**Your objective**. On every line of the listing, check for "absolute"; copy the lines that have it.

/---

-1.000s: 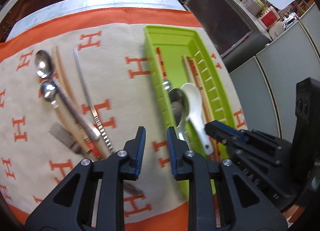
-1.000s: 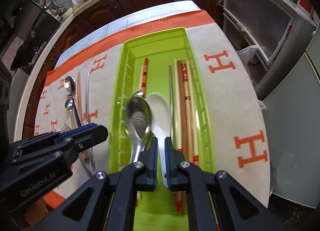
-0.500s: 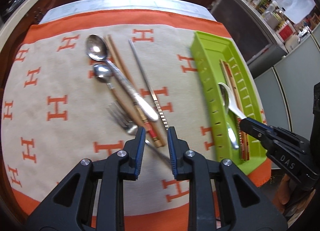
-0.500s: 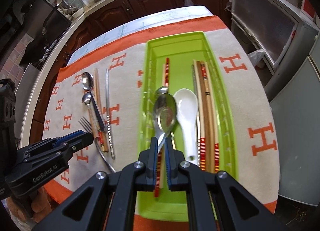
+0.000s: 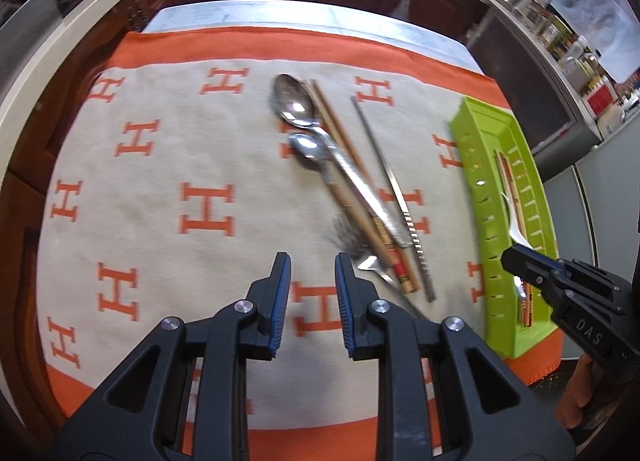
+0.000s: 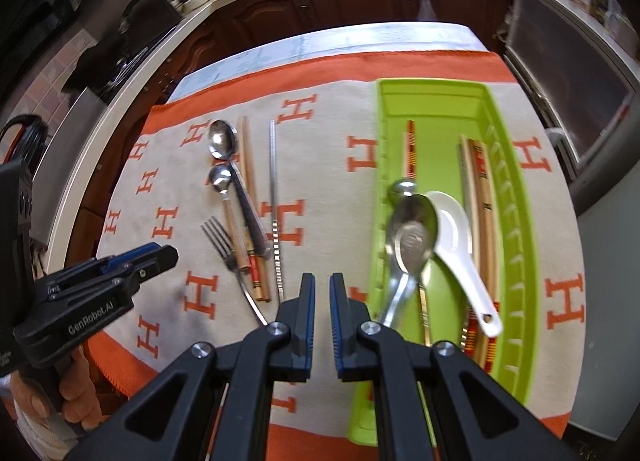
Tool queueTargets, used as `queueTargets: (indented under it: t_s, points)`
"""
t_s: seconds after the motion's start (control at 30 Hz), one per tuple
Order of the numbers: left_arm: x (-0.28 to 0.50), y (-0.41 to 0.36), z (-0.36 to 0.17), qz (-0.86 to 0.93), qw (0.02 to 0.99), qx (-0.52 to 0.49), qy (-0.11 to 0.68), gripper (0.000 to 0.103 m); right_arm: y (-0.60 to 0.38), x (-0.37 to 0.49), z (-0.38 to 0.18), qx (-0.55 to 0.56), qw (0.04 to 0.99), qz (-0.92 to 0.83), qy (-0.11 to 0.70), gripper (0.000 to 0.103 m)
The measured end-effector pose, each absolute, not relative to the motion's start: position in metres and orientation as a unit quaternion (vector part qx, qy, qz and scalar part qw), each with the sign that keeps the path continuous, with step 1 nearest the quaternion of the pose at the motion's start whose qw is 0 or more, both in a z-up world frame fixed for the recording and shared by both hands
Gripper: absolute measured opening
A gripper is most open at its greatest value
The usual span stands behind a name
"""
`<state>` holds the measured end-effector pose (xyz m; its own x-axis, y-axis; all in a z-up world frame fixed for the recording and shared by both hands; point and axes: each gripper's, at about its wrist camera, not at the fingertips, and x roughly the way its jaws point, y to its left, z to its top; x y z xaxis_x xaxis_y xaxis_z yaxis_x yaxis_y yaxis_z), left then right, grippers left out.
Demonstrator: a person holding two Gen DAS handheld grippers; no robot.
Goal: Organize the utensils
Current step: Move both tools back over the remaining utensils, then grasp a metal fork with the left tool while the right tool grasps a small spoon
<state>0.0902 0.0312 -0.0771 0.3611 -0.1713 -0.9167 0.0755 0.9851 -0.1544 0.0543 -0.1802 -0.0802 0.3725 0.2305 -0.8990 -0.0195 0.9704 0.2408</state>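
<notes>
**Some utensils in the tray, more still on the cloth**

Your left gripper [image 5: 308, 297] sits at the bottom middle of its view, its jaws apart and holding nothing. Your right gripper [image 6: 322, 317] is at the bottom middle of its view, its jaws a little apart and empty too.

Just past your right gripper, the green tray [image 6: 516, 197] at the right of the frame already holds a shiny metal spoon [image 6: 412, 237], a smooth white spoon [image 6: 456, 233] and long wooden chopsticks [image 6: 480, 197]. That part looks done.

Left of the tray, on the soft cloth [image 6: 320, 141] with orange H shapes, more things wait: a fork [image 6: 220, 241], two round metal spoons [image 6: 222, 139], brown chopsticks [image 6: 246, 165] and a thin metal stick [image 6: 273, 181]. You still need to move these.
</notes>
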Motion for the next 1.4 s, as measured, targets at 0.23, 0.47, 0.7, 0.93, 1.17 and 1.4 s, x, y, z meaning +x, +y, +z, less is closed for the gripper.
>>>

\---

**Solution to the problem**.
The measured end-effector pose, each absolute, not relative to the motion's start: position in metres and orientation as a unit quaternion (vector part qx, qy, qz and scalar part qw), each with the sign that keeps the path continuous, with step 1 nearest the quaternion of the pose at the motion's start whose qw is 0 or more, both in a z-up world frame fixed for the recording and shared by both hands
Gripper: absolute measured opening

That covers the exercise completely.